With so much going on in Lee’s world, I thought it high time to catch up with him before we hear his dulcet tones next week… 

Phil Fersht, CEO and Chief Analyst, HfS Research: You’ve been the self-styled Godfather of Intelligent Process Automation, brandishing a cigar, as opposed to a Kalashnikov… why did you take on this mantel, how did this evolve during your recent years with Ascension into this new firm, “Agilify”?

Lee Coulter,  CEO, Ascension: That’s quite an image. I think my role chairing the IEEE Working Group on Standards in Intelligent Process Automation was probably what did it. We started over five years ago on our automation journey. The hype and confusion was literally driving me batty. So instead of getting into a war of words, I decided the best answer was to get the competitors to not want to be left out of a standards effort. It was in everyone’s best interest to work together. That first standard (IEEE 2755-2017) was really a hallmark and the next one (P2755.1), coming this year, will have a far greater impact. That work has created great relationships across the continuum that have been helpful in bringing automation to Ascension.
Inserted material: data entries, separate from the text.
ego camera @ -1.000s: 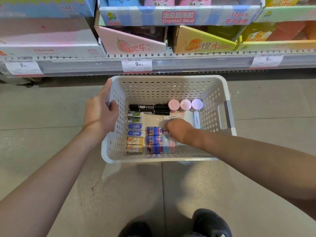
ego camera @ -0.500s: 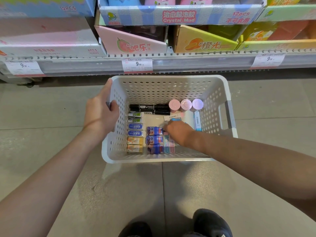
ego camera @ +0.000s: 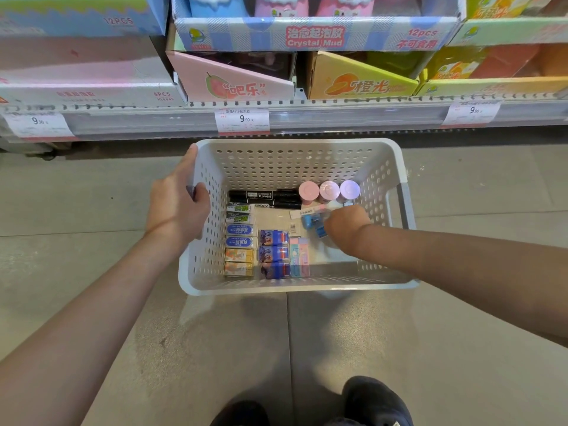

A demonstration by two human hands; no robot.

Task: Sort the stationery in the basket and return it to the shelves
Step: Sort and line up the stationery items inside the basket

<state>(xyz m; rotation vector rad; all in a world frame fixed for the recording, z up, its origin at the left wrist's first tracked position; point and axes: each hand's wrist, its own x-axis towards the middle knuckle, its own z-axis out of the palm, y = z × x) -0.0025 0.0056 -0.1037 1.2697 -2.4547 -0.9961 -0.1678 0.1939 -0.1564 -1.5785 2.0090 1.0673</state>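
Below the shelf [ego camera: 307, 118], on the floor, sits the white basket [ego camera: 295, 155]. My left hand [ego camera: 178, 207] grips its left rim. My right hand [ego camera: 345, 224], inside the basket, pinches a blue packaged item [ego camera: 312, 222] just in front of the black markers [ego camera: 264, 198].

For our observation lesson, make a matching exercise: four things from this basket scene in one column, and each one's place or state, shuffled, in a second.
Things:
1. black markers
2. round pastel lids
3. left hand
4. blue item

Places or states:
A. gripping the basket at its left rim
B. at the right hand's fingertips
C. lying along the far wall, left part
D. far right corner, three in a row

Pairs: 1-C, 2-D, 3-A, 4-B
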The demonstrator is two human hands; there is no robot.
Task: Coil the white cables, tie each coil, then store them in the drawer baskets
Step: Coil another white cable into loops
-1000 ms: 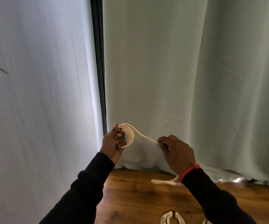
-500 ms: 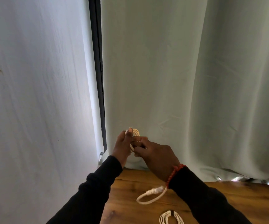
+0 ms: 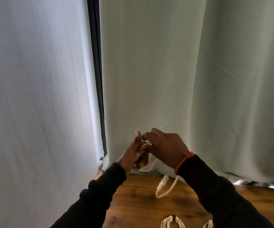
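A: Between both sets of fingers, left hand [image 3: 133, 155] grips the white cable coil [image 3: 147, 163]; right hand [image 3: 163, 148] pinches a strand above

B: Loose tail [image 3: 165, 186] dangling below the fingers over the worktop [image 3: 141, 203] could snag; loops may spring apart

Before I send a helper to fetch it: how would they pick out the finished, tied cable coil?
Start at the wooden table below the pale curtain. At its near edge, under the hands, lies a white coil. A dark tie binds its top, unlike the loose cable hanging from the hands, whose plug end dangles free.
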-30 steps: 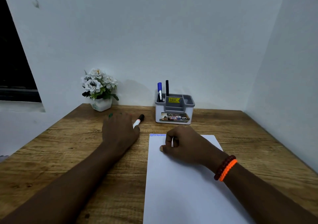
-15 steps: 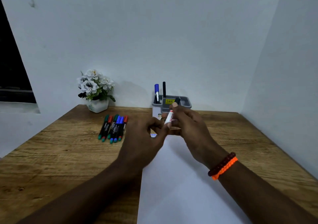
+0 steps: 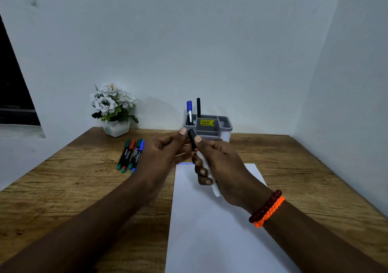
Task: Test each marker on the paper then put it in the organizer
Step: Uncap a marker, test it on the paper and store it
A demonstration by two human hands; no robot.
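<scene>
My right hand (image 3: 220, 167) grips a white marker (image 3: 206, 168) with a black cap (image 3: 192, 139), held tilted above the top of the white paper (image 3: 210, 226). My left hand (image 3: 161, 157) is raised beside it, thumb and fingertips touching the black cap. A short blue zigzag line (image 3: 185, 163) marks the paper's top left corner. The grey organizer (image 3: 225, 124) stands behind my hands at the wall, with a blue marker (image 3: 189, 110) and a black marker (image 3: 198, 106) upright in it. Several more markers (image 3: 131, 154) lie side by side on the table to the left.
A small white pot of white flowers (image 3: 113, 109) stands at the back left of the wooden table (image 3: 63, 184). Walls close the table at the back and on the right. A dark window opening (image 3: 12, 96) is at the far left.
My left hand lifted a marker from the table's left and brought it over the paper; my right hand rose from the paper and took hold of it. The row of markers is uncovered.
</scene>
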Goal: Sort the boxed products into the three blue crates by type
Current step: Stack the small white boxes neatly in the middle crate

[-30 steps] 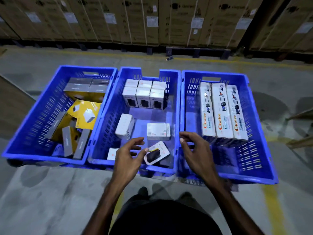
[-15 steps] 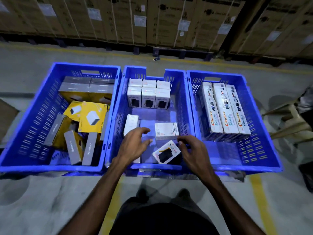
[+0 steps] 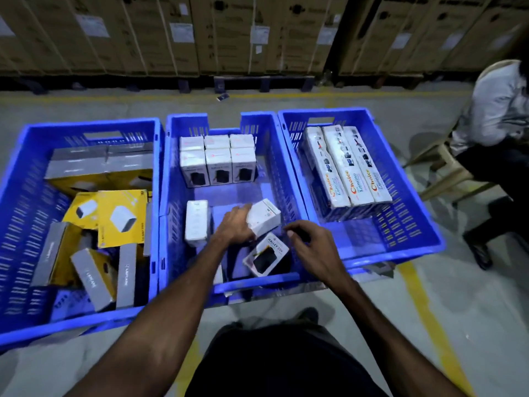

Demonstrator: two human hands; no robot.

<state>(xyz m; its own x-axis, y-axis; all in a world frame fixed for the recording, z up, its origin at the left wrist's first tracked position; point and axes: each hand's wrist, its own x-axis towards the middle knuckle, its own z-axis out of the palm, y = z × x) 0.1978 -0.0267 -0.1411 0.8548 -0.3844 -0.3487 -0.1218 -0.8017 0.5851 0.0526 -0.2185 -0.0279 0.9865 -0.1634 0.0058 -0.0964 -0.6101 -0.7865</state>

The idea for Agilify came about during a conversation with a GBS colleague when he wanted to bring his team on site for a third full day to meet with my team. I told him, “Hey, I think you’ve gotten automation help about as much from us as can be had from long top-to-top meetings and if you really want some help, let me send a couple of my people on site for a few days and really give you some help.” He said that would be awesome.  I said, however, I can’t do that for free and asked if he would be willing to pay for it. Without hesitation, he said yes! At that moment I knew we could help other folks. Word spread and this turned out to be the first in a long line people just asking for help. We had no sales people, no marketing, nothing. As more walk up business arrived, I knew it was time to give it a life of its own.

Phil: Lee what is your role with Agilify and how will this dovetail with your role at Ascension?   And your role with IEEE?  Are you going to be working harder than ever, or taking a deserved break from life and confusing the hell out of people what you actually do?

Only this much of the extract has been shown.